KDnuggets : News : 2001 : n24 : item1    ( next)

News


From: Arnold Goodman
Date: 23 Nov 2001
Subject: Commentary on KDD-2001 or what is Data Mining and Statistics

STATISTICS IS THE ROAD FROM
DATA MINING TO KNOWLEDGE DISCOVERY

by Arnold Goodman, Associate Director,
UCI Center for Statistical Consulting, agoodman@uci.edu

I have spent forty years as a statistician within information technology and I founded the Annual Symposia on the Interface of Computing Science and Statistics. When I discovered data mining in 1997, I hoped that data mining and statistics would contribute to each other and benefit from each other in solving client problems, by the cross-fertilization of their approaches and results.

Although Interface '01 featured both data mining and bioinformatics, KDD-2001 not only did not feature statistics, but also seemed arrogant in its mistreatment of statistics. Still most data miners remain ignorant of statistics, most statisticians remain ignorant of data mining, and they continue to sarcastically criticize each other: arrogance and ignorance are a self-destructive combination.

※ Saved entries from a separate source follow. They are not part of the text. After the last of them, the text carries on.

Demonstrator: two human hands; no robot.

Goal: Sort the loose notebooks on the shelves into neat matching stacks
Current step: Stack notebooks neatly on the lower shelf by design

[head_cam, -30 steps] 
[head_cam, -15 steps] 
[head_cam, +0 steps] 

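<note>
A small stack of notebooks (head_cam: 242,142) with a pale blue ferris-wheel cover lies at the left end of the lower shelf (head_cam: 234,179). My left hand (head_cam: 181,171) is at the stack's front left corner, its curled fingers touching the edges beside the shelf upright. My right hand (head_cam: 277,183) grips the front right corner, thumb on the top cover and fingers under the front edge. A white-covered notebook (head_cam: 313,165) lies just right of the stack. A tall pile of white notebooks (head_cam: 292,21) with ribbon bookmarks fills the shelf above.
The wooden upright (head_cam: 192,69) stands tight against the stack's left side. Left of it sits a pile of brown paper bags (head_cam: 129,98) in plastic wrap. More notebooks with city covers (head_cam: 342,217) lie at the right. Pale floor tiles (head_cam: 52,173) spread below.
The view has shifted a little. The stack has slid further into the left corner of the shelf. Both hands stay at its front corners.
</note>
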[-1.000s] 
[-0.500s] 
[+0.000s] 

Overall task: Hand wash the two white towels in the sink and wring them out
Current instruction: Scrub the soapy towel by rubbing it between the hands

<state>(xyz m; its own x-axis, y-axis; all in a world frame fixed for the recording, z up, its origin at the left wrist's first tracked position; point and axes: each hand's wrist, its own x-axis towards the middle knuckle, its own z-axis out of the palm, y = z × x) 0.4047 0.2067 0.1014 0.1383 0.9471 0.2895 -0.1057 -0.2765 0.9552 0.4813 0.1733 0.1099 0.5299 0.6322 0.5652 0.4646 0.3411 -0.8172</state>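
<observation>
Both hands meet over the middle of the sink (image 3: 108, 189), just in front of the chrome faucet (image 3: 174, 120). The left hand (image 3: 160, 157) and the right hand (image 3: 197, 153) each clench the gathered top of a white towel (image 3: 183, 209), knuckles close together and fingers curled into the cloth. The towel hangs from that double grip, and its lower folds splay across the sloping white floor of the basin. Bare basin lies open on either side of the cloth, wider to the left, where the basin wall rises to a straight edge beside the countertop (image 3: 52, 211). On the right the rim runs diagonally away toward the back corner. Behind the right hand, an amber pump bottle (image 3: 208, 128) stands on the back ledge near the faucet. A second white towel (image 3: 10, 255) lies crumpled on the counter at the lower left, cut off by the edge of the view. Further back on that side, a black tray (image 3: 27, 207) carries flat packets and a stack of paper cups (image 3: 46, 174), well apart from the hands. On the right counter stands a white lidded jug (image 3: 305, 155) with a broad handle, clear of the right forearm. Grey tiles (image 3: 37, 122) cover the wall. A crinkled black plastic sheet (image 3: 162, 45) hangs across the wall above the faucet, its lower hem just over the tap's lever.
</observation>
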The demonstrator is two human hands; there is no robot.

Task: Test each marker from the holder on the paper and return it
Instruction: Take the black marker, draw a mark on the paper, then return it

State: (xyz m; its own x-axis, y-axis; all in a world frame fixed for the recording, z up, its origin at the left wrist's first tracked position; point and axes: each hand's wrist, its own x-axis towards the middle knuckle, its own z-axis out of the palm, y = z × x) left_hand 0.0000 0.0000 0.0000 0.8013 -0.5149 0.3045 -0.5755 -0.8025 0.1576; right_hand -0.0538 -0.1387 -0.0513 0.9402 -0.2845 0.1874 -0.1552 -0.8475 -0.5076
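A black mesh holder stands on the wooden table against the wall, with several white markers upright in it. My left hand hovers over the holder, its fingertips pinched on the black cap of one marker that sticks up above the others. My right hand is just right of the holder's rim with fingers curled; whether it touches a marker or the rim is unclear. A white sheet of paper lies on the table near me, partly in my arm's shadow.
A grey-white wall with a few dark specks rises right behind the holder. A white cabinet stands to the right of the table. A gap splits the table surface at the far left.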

My comments need to be sufficiently negative for penetrating the atmosphere of ignorance and arrogance, yet sufficiently positive for motivating data miners to approach statistics productively. I offer suggestions for data miners to improve and for program planners to improve KDD-2002.

Unfortunately, the anti-statistical attitude will keep data mining from reaching its actual potential. Such an attitude is also increasing the probability of it following artificial intelligence and expert systems through the typical computer technology stages of hype, then hope, and finally has-been.

Data mining becomes knowledge discovery when it interprets and assesses the mined patterns and relationships, according to "Principles of Data Mining" by David Hand, Heikki Mannila and Padhraic Smyth. This analytic journey, from the questions discovered in data through answers developed from data to reasons provided by data, depends upon statistical methods and thinking.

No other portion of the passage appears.